A large portion of the research experiments in Computer Vision in the past decade were using the ImageNet dataset. Over the years it has become the default and standard benchmark for advances in the fields of machine learning and vision.
In a recent paper, researchers from NAVER AI Lab argue that ImageNet as an image dataset contains a significant amount of label noise. Also several prior studies have confirmed this hypothesis. Based on this reason, researchers set to re-label the whole ImageNet dataset and introduce multi-labels instead of single labels. According to them single labels introduce a lot of noise in the training data and that’s the case especially when there are random crops applied to the training images.
In order to introduce multi-labels, researchers used a much stronger pre-trained state-of-the-art classifier that can precisely annotate the images and produce high-quality dense labels. The model that they used was pre-trained on large-scale image datasets such as JFT-300M and InstagramNet-1B. In addition to the introduction of multi-labels, researchers wanted to have more localized labels, instead the ImageNet’s global ones. To achieve this, they modified the classifier network and turned it into a fully-convolutional network (FCN) that could produce location-wise predictions. The image below shows an example of such annotations.

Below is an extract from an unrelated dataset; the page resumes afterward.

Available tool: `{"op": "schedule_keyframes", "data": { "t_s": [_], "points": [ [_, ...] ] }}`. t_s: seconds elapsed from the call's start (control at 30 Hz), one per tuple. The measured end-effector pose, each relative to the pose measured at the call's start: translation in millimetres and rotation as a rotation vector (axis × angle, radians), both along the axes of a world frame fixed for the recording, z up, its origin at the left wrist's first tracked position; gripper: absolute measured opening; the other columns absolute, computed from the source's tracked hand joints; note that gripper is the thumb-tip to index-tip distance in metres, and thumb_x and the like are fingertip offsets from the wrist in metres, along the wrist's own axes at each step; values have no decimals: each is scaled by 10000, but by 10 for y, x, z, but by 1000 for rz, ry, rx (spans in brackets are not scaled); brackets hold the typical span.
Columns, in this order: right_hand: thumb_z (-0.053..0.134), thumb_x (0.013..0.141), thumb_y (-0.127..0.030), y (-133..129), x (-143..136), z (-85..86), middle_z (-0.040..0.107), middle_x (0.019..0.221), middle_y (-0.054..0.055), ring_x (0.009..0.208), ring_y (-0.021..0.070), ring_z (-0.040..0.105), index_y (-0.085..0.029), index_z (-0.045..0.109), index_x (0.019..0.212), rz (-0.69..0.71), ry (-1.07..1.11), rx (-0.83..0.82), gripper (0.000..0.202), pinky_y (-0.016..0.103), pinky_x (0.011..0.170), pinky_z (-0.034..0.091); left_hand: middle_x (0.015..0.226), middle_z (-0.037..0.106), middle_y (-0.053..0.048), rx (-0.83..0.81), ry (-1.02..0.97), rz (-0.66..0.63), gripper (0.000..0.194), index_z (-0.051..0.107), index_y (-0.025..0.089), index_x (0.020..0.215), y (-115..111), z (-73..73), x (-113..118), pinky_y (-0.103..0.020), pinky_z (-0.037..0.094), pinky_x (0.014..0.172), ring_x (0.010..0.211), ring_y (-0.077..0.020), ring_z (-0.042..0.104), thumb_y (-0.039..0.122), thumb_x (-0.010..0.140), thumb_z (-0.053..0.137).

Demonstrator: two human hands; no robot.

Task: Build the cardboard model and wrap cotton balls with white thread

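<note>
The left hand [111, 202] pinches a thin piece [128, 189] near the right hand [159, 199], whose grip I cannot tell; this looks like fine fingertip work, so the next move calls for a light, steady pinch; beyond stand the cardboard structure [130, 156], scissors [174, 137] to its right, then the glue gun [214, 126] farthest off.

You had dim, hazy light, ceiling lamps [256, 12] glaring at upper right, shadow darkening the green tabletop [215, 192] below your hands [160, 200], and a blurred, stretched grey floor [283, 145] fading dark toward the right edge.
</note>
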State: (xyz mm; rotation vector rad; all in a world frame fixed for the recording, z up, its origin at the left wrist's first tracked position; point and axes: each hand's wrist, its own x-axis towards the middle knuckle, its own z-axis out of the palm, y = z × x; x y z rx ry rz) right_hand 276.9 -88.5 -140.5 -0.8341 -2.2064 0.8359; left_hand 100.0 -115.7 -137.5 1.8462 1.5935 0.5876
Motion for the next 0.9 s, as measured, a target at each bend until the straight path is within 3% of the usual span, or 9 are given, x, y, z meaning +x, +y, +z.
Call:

After re-labeling the entire ImageNet dataset, researchers conducted a series of experiments to evaluate the performance of various models trained on this dataset. They also conducted experiments that showcase the transfer-learning performance. The results from these experiments showed that a ResNet-50 model trained on Re-label ImageNet can achieve a top-1 accuracy of 78.9% that can be further boosted to 80.2%. Similar improvement was noticed in transfer learning to object detection and instance segmentation tasks.